When TLS helps or does not help

teirdes commented 4 years ago

In last-call there was a comment proposing to distinguish between those cases where techniques employed for censorship are thwarted by the use of TLS, and when techniques employed for censorship may work in spite of TLS. Requires more work.

teirdes commented 4 years ago

I have been thinking about how to resolve this comment, and I think the mentions of whether TLS or does not help might need to go into the Trade-off subparagraphs. But Chelsea Komlo also proposed to rename these paragraphs something like "Cost to implementor". Incorporating this change into the draft would allow the addition of more text in section 1 that could justify adding specific information about TLS effects on circumvention.

Proposal:

Replace all occurences of "Tradeoffs:" with "Cost to implementor:"

Proposal:

In section 1 introduction, second paragraph, replace: "There is also a growing field of academic study of censorship circumvention (see the review article of [Tschantz-2016]), results from which we seek to make relevant here for protocol designers and implementers." with "There is also a growing field of academic study of censorship circumvention (see the review article of [Tschantz-2016]), results from which is listed here when circumvention has implications for internet protocols. Censorship circumvention also impacts the cost of implementation of a censorship measure, and we include mentions of tradeoffs in relation to such costs in conjunction with each technical method identified. Additionally, with more and more application layer features leveraging encryption as a means of by-passing protocol-dependent security mechanisms in middleware [1], we have tried to incorporate observations on when encryption techniques like TLS (HTTPS) are effective not only as vehicles for technological improvements but also as counter-measures against censorship described in this document."

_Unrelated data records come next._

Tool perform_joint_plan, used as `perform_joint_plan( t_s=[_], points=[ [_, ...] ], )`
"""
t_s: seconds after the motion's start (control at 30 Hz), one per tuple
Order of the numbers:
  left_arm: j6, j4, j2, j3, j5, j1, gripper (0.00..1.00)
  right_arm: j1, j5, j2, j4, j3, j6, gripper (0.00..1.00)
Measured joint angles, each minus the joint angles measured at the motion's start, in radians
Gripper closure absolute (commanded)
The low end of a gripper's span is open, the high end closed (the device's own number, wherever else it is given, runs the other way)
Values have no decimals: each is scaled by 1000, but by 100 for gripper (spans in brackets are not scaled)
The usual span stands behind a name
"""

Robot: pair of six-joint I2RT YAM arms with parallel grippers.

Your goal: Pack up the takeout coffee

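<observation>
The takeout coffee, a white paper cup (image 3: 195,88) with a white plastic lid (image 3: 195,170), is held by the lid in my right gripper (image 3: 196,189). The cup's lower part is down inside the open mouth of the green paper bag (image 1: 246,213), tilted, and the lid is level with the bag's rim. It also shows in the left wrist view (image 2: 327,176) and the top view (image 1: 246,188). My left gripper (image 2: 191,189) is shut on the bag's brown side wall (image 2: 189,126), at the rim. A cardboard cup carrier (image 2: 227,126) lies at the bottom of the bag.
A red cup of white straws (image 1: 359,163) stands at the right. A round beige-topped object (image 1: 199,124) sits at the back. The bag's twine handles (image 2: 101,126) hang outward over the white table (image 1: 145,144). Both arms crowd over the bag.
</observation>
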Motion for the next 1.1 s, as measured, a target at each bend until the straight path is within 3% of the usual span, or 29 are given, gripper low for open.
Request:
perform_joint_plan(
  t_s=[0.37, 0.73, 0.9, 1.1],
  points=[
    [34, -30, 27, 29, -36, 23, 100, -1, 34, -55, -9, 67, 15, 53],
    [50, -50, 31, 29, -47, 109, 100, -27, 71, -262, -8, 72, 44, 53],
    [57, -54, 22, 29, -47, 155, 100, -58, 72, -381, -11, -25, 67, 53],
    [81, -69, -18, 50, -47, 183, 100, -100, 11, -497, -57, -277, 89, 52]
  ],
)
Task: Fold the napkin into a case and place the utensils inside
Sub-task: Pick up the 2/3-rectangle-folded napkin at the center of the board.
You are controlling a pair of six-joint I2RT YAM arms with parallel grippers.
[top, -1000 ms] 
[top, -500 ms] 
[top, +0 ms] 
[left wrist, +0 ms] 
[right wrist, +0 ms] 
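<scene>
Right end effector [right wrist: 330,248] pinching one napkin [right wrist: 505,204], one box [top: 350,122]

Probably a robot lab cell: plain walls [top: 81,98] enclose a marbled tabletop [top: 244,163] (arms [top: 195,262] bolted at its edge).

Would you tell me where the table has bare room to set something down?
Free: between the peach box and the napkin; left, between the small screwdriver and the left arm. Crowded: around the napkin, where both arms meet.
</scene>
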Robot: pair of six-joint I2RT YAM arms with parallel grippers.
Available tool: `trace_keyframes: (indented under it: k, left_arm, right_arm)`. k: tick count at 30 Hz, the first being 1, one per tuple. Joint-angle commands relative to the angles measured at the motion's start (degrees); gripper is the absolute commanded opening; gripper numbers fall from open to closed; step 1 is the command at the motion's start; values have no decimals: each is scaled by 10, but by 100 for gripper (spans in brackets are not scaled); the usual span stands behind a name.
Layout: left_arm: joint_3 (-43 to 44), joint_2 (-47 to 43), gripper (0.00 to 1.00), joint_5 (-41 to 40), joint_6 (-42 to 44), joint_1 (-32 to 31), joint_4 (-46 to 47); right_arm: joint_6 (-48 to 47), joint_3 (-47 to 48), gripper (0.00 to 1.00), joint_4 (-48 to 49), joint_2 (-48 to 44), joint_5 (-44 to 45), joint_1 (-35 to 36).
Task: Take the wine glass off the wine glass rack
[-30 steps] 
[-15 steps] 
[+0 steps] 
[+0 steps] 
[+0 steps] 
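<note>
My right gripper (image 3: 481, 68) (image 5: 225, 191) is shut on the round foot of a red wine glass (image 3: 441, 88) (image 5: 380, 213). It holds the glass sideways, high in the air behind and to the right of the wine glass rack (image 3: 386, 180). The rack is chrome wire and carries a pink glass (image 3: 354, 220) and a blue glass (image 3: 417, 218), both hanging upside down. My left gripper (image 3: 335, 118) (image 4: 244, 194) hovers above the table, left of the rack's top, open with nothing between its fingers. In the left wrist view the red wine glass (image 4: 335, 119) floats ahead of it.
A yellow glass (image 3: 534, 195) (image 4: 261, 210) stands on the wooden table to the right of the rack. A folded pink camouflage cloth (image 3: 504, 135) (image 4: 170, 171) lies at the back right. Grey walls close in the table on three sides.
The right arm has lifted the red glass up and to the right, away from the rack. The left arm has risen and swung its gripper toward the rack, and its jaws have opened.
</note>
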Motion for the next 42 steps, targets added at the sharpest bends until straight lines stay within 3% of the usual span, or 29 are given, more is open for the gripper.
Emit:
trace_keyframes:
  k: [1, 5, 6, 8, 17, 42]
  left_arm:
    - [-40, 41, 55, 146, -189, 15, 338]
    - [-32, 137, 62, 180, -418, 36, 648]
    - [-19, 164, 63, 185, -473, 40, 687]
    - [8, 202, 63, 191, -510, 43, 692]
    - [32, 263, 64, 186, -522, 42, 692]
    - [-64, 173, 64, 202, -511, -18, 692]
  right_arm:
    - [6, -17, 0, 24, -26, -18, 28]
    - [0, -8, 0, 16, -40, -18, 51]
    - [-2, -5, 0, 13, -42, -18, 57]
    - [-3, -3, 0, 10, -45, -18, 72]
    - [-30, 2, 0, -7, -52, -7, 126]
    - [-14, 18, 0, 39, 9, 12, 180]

[1] This could reference many things, like Stenberg at FOSDEM 2020, the MPTCP drafts (which are like 1/3 content on ensuring middleware doesn't block progress), the original QUIC concept note from 2015, etc. Possibly all of them?

Proposal:

In section 3.2.2, replace Trade-offs section with the following:

"As with HTTP Request Header Identification, the techniques used to identify HTTP traffic are well-known, cheap, and relatively easy to implement. ~~However, they are made useless by HTTPS because HTTPS encrypts the response and its headers.~~

The response fields are ~~also~~ less helpful for identifying content than request fields, as "Server" could easily be identified using HTTP Request Header identification, and "Via" is rarely relevant. HTTP Response censorship mechanisms normally let the first n packets through while the mirrored traffic is being processed; this may allow some content through and the user may be able to detect that the censor is actively interfering with undesirable content. Similar to HTTP Request Header Identification, ancillary techniques need to be deployed in the presence of HTTPS, since HTTPS encrypts the response and its headers."

Proposal:

In section 3.2.3, make the following substitution in the second paragraph. Replace "For example, the censor can gain insight about the content of encrypted traffic by coercing web sites to identify restricted content." with "TLS or HTTPS is not necessarily a robust protection mechanism against this form of censorship. For example, a censor can gain insight about the content of encrypted traffic by coercing web sites to identify restricted content. "

Proposal:

In section 3.2.4, move the following sentence from Cost to implementor-section to the Empirical examples section: "The Great Firewall of China (GFW), the largest censorship system in the world, uses DPI to identify restricted content over HTTP and DNS and inject TCP RSTs and bad DNS responses, respectively, into connections [Crandall-2010] [Clayton-2006] [Anonymous-2014]."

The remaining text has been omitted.